Mrs. CLINTON. Mr. President, I rise today to introduce the Accurate Crime Trends for School Act, a bill that is critical in protecting our children from crimes within their schools.
Each day, parents send their children off to school with a sense of security that they are spending their day in a classroom free from danger. The latest outbreaks of school violence and crimes are a clear reminder that this is not always the case. While the majority of our schools are safe, some parents send their children off to school only to find that their child has become the victim of a crime.
The No Child Left Behind Act requires States and local educational agencies to publicly report criminal activity in our schools, based on their own reports and best-guess surveys. However, there is no Federal crime reporting and tracking system for K-12 schools in the United States.
I strongly believe that accurate data on the crimes occurring in our schools will help us develop preventative measures and effectively address crimes occurring in our nation's classrooms.
My bill, the Accurate Crime Trends (``ACT'') for Schools Act, directs the Attorney General, in consultation with the FBI and the International Association of Chiefs of Police, to determine the feasibility of expanding the National Incidents Based Reporting System (``NIBRS'') to include information on K-12 school-related crime. NIBRS is the FBI's comprehensive, detailed crime reporting system.

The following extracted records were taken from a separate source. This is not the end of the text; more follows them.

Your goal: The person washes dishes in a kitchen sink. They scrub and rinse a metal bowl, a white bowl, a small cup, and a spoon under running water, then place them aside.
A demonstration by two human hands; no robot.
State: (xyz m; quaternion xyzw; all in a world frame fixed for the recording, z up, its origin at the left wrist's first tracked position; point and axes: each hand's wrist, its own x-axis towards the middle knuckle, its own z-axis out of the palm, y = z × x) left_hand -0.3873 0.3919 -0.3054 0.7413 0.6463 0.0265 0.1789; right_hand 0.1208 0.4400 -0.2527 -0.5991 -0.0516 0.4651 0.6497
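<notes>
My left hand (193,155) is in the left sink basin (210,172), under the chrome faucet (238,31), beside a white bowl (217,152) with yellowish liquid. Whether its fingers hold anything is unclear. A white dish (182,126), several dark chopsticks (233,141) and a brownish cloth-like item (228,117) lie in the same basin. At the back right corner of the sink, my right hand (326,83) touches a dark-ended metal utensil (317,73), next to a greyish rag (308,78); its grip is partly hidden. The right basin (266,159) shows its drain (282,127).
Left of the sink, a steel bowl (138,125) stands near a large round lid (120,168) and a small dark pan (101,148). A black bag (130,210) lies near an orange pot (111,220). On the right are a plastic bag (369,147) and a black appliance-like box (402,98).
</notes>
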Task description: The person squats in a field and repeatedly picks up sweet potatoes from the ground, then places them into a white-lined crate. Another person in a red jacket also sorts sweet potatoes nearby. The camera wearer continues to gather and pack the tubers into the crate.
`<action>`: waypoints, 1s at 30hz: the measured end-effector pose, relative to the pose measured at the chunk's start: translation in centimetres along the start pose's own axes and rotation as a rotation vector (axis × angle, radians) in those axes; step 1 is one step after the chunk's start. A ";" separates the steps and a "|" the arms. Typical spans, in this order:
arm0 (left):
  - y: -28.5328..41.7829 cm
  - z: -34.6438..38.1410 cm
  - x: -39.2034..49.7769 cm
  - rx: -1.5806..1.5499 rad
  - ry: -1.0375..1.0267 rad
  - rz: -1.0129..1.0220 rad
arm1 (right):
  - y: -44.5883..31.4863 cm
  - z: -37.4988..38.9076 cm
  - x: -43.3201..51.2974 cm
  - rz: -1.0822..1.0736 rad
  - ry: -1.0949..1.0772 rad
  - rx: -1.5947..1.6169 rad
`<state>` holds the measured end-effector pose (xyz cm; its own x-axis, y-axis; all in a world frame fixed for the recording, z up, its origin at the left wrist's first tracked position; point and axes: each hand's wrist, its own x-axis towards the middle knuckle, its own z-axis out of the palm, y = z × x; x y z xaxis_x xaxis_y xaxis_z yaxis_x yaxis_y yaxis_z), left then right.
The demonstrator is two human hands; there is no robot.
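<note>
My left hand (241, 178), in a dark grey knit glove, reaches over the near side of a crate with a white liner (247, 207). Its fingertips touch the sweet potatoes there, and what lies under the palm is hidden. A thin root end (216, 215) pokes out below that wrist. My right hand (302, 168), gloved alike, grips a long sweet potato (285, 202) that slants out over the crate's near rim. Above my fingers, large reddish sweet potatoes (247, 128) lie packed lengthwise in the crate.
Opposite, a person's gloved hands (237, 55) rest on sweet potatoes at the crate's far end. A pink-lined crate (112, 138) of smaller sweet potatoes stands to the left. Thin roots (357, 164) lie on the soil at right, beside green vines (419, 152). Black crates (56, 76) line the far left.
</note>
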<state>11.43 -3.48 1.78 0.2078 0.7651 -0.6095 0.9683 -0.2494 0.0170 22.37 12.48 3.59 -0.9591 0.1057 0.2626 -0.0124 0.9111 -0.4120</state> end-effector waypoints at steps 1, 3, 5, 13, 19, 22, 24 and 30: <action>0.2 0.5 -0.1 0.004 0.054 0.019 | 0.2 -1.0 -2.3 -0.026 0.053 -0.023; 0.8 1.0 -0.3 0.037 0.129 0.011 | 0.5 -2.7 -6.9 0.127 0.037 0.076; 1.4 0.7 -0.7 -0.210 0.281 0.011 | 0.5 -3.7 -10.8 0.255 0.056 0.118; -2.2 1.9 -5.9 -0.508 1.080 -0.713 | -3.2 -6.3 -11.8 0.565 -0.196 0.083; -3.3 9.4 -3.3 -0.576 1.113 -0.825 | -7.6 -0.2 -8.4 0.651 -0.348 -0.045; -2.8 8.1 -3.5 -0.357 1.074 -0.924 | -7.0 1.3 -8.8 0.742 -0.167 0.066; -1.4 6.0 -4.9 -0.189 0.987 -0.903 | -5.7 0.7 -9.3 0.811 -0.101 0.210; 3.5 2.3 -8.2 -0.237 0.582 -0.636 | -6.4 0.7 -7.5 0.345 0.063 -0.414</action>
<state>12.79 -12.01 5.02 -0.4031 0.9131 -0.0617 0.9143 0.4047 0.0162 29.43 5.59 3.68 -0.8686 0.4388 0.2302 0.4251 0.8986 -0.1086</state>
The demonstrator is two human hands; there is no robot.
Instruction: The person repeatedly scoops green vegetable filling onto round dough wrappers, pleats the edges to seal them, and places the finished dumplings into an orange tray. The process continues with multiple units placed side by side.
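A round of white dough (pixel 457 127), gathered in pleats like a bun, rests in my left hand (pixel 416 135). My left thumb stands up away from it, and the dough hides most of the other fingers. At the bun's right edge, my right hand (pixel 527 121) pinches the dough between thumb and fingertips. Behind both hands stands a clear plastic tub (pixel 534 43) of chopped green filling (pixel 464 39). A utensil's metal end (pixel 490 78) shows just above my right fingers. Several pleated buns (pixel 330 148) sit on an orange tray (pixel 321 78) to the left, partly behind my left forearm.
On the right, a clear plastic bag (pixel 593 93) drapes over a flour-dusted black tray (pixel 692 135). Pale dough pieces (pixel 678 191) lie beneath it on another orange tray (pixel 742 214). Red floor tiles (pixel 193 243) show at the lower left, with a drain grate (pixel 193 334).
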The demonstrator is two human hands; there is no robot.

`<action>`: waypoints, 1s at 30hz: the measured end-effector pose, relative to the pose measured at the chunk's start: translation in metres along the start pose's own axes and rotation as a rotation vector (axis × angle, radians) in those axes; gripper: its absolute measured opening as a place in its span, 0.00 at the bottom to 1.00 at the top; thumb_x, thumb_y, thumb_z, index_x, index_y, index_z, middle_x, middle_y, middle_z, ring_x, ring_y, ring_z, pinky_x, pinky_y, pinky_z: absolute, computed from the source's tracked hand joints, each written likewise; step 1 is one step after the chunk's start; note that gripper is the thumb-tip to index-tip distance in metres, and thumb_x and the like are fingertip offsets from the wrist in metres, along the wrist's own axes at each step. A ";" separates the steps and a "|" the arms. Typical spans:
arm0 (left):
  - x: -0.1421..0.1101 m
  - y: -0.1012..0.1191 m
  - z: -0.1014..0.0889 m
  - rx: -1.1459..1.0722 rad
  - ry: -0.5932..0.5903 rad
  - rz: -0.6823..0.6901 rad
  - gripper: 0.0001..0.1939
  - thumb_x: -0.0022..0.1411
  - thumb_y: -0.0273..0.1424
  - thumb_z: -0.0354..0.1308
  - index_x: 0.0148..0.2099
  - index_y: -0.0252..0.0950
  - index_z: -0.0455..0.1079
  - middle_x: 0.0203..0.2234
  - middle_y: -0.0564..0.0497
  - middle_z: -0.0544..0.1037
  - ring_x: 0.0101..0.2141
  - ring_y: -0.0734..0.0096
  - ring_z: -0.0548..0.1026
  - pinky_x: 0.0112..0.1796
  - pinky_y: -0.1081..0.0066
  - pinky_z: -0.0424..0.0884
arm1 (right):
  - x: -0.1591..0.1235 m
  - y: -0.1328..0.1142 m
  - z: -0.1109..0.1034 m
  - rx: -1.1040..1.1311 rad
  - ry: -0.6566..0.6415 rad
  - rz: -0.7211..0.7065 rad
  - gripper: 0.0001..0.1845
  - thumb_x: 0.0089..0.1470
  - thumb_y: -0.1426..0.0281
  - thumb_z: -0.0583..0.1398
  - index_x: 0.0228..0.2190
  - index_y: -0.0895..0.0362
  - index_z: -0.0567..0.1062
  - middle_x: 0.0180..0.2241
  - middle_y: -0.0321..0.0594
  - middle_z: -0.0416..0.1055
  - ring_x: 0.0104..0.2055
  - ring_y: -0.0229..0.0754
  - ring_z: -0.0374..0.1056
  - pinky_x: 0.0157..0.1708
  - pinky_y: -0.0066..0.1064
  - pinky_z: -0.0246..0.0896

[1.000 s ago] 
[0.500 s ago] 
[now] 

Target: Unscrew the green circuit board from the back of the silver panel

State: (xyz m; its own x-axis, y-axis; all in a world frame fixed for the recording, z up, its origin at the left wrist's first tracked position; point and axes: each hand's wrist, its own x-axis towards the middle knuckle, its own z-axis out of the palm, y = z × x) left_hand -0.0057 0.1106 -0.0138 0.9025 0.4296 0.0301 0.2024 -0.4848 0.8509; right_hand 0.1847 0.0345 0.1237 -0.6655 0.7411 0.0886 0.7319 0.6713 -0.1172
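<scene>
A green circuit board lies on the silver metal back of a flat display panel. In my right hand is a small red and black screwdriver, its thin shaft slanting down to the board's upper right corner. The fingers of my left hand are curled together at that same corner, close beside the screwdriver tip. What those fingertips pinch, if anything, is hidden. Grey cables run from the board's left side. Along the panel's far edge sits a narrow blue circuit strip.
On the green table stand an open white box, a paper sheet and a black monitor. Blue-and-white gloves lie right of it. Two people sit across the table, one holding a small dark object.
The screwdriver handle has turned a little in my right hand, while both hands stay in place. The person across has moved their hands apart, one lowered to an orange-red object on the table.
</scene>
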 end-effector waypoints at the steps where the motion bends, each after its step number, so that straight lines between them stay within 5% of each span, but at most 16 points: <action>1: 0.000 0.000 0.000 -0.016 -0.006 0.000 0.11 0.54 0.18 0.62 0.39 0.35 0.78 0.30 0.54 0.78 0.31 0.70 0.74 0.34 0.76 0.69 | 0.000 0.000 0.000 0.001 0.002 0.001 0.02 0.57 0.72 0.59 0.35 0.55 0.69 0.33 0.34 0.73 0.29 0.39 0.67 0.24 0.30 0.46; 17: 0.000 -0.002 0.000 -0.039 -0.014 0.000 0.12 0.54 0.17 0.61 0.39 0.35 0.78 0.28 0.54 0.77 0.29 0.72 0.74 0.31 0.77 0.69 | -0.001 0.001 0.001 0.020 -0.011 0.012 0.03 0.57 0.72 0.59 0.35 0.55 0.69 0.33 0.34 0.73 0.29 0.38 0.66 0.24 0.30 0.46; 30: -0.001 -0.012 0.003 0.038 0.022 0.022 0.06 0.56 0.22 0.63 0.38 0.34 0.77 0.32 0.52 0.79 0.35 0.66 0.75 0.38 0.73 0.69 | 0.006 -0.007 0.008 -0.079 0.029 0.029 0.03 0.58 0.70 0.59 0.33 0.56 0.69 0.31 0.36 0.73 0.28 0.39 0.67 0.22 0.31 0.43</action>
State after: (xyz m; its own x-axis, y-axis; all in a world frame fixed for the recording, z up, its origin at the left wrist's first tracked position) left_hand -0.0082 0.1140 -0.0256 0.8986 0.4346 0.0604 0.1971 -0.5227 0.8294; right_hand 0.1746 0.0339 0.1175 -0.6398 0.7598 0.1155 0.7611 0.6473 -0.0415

It provides a greater capability of reporting the details of crimes than self-reporting or surveys do.
I want it to be clear that expanding NIBRS would not create a new level of bureaucracy. This bill would neither bring the FBI into our schools, nor place any new requirements or new burdens upon educators. Expanding NIBRS would use existing crime reporting infrastructures to collect specific K-12 crime data, allowing us to improve the safety of our kids in school.
This year The Office of the New York State Comptroller released a study that underscored the need for such legislation. The report showed that at schools sampled, 80 percent of documented incidents of crimes went unreported to the State, with a number of these instances being serious crimes. This is the type of information that we need that we are not currently getting.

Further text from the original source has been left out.